Learning about these different factors and all the nuances that explain why people don’t want to vaccinate requires frequent, robust studies at country-level to understand what can be done and how vaccination uptake strategies should change overtime. “Vaccination uptake is also linked to other factors such as weather patterns – particularly in the case of influenza – trust in government, science and vaccine manufacturers, and of course, vaccination scares. To address emerging issues opportunely, we need to measure vaccination sentiment routinely using validated instruments, ideally as part of national immunisation surveys,” Dr Ana Wheelock Zalaquett says. 


Increasing vaccination uptake 

As the causes of vaccination hesitancy become untangled, researchers, public health institutions and policy makers are trying to harness this knowledge to come up with new strategies to change people’s minds about vaccines. What they all agree on is that a one-size-fits-all approach will not work, especially considering the variety of possible reasons that people put forward to reject vaccination. 

A recent study led by Noel Brewer, a Professor of Health Behaviour at the University of North Carolina, has explored the success of different interventions to increase vaccination uptake. It found in particular that vaccination can be facilitated directly by leveraging, but not by trying to change what people think and feel. In that context, focusing on people who are hesitant to vaccinate, but not entirely against it, can be an interesting approach. “Strategies to increase vaccination coverage should take into account people’s stance toward vaccination. We know that those who are completely against vaccination are a small minority. We also know that changing entrenched beliefs is difficult. So, as Brewer and colleagues suggest, focusing our efforts on harnessing the favourable beliefs of people who are in two minds about vaccines could yield more impactful results,” Dr Ana Wheelock Zalaquett says. 
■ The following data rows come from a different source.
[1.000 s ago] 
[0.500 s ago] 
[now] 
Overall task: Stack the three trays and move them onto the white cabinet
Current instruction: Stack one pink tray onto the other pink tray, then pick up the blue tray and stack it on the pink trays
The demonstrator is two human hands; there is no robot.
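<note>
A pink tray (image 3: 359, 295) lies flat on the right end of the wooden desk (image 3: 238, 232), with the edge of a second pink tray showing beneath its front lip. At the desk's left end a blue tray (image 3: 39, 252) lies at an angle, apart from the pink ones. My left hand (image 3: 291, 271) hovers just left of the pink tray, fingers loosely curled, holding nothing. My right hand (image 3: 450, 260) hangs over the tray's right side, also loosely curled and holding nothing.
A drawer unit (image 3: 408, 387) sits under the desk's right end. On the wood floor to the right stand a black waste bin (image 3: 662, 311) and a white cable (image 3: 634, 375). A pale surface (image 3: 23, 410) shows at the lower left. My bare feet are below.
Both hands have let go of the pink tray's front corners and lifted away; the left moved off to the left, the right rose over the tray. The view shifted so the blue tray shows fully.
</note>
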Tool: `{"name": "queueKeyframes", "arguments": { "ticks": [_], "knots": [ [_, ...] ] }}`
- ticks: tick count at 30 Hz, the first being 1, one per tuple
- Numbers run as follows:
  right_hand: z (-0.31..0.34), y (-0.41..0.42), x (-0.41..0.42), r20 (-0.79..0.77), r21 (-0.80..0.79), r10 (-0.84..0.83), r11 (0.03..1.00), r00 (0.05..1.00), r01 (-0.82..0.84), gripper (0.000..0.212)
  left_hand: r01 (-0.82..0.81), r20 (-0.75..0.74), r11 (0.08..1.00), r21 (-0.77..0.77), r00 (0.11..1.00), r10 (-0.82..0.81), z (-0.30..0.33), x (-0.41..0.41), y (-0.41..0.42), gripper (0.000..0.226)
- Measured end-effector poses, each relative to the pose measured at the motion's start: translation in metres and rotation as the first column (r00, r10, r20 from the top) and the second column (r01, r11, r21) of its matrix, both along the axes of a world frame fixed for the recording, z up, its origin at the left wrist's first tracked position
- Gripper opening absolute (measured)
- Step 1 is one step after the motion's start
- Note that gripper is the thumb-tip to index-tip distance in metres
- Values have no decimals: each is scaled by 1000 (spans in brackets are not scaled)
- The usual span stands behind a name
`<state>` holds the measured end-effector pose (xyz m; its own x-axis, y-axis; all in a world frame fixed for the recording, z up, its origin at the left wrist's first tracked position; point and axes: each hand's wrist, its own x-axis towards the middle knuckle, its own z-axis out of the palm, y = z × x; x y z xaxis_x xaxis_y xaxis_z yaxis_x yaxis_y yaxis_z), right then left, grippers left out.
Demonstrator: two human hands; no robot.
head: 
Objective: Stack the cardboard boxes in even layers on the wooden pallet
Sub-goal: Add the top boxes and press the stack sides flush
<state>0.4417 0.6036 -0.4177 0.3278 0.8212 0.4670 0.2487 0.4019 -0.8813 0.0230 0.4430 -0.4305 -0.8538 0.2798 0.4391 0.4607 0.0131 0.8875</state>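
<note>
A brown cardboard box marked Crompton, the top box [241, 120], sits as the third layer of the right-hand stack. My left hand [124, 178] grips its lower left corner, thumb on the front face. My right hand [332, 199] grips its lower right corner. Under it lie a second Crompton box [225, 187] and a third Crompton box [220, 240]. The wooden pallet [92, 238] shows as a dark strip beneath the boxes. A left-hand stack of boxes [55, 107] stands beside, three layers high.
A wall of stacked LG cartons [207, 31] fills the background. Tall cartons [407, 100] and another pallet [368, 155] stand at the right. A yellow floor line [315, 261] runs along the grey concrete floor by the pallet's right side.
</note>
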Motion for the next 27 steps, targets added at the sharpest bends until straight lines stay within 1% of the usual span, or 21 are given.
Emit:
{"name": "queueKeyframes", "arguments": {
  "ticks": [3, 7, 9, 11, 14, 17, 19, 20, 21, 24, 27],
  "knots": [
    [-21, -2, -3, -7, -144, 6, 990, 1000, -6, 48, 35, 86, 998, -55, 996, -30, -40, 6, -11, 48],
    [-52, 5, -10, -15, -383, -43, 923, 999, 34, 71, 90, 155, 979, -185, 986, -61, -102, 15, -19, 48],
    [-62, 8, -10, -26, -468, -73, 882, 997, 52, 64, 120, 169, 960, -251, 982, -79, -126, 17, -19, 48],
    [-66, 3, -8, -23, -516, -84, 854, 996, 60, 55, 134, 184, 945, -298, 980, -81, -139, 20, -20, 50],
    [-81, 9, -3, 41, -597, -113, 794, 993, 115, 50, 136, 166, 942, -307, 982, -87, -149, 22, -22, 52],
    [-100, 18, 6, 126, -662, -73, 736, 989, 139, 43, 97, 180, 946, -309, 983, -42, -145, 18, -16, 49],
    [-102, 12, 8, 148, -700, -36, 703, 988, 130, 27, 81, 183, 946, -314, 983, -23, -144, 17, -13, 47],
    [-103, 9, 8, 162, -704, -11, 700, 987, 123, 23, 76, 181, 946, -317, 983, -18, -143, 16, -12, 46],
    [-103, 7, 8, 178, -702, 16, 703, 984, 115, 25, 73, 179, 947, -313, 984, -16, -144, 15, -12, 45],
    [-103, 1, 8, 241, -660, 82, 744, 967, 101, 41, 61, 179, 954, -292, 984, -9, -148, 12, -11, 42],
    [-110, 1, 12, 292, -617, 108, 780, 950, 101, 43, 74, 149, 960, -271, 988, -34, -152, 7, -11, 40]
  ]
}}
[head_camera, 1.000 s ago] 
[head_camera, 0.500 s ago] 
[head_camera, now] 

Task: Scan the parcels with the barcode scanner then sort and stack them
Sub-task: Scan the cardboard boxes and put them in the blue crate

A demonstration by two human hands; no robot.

Working with local health professionals is also crucial to understand what is happening in specific communities and to tweak the vaccination uptake strategy accordingly. This is something that the WHO is trying to develop more in the European region. “Health professionals and experts in the clinic might know best why parents in an area are not coming to have their children vaccinated. We have to start zooming in to see what the problems are in local communities”
Dr Siddhartha Datta says. 

And relying on health professionals may be helpful not only because it can tell us more about what’s going on at various localities, but also because their recommendations of vaccination may be the key to unlocking people’s resistance. As the Wellcome survey suggests, there is still a high level of trust in medical staff around the world. In total, 73% of people who took part in the study said they would trust a doctor or nurse more than any other source of health advice, including family, friends, religious leaders or famous people. What remains to be done is find out exactly how these doctors and nurses should speak to the people they see in the clinic, and how they should tailor their message to different types of patients to convince them of the need to get a vaccine. “A key factor linked to vaccination is a provider’s recommendation, but we are less clear about which aspects of a recommendation lead to vaccination uptake and for whom,” Dr Ana Wheelock Zalaquett says. 
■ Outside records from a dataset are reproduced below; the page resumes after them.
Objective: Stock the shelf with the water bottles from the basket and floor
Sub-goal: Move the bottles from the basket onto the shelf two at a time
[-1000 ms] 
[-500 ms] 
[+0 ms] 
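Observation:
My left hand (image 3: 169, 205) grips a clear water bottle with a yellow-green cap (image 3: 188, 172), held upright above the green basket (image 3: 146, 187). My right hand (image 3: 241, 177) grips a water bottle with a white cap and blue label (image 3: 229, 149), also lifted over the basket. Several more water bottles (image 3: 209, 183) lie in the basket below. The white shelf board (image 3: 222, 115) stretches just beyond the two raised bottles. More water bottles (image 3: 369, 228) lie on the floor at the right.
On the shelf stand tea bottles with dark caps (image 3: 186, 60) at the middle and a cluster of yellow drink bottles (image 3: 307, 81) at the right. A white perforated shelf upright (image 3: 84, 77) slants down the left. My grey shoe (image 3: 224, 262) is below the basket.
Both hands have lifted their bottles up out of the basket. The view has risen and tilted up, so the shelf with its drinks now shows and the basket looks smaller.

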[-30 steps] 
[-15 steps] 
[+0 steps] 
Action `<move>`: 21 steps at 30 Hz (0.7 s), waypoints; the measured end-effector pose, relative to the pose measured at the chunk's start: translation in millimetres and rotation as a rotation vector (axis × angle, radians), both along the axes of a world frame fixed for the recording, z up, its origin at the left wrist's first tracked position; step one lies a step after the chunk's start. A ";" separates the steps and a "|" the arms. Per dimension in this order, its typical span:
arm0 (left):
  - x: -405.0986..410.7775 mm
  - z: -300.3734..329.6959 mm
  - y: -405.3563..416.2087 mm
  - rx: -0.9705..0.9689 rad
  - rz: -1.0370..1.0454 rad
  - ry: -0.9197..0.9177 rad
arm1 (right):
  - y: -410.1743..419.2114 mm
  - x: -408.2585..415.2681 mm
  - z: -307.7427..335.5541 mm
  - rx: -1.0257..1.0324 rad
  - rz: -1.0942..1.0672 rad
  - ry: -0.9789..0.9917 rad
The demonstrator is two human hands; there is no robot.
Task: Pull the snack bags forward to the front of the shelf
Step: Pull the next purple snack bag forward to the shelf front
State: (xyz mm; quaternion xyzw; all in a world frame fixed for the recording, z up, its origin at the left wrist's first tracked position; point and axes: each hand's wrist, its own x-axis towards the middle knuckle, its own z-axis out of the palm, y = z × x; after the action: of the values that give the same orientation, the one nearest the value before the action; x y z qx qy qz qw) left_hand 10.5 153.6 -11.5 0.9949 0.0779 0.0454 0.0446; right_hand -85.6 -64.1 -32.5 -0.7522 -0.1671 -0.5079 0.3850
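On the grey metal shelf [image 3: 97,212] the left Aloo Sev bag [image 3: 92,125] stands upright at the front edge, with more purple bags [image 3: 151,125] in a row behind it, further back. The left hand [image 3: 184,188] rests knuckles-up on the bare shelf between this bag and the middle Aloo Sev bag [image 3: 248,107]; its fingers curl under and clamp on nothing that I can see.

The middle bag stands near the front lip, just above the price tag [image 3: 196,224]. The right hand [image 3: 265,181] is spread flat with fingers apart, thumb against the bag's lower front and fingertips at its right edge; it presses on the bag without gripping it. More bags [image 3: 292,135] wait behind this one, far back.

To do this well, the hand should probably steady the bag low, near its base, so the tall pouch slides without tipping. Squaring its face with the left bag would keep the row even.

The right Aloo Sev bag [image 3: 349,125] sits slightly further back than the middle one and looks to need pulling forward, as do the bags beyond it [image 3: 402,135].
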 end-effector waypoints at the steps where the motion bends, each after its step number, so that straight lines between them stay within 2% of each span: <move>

Vaccine hesitancy will continue to be a major global health threat unless governments invest time and resources in tackling this problem. Working hand in hand with NGOs, international institutions and scientists, they need to prioritise research that allows them to catch a glimpse of people’s reasons to doubt vaccination, and to repeat this research overtime, to understand how perceptions evolve and how they can be addressed with well-designed, relevant strategies that rebuild people’s trust in science and in vaccines.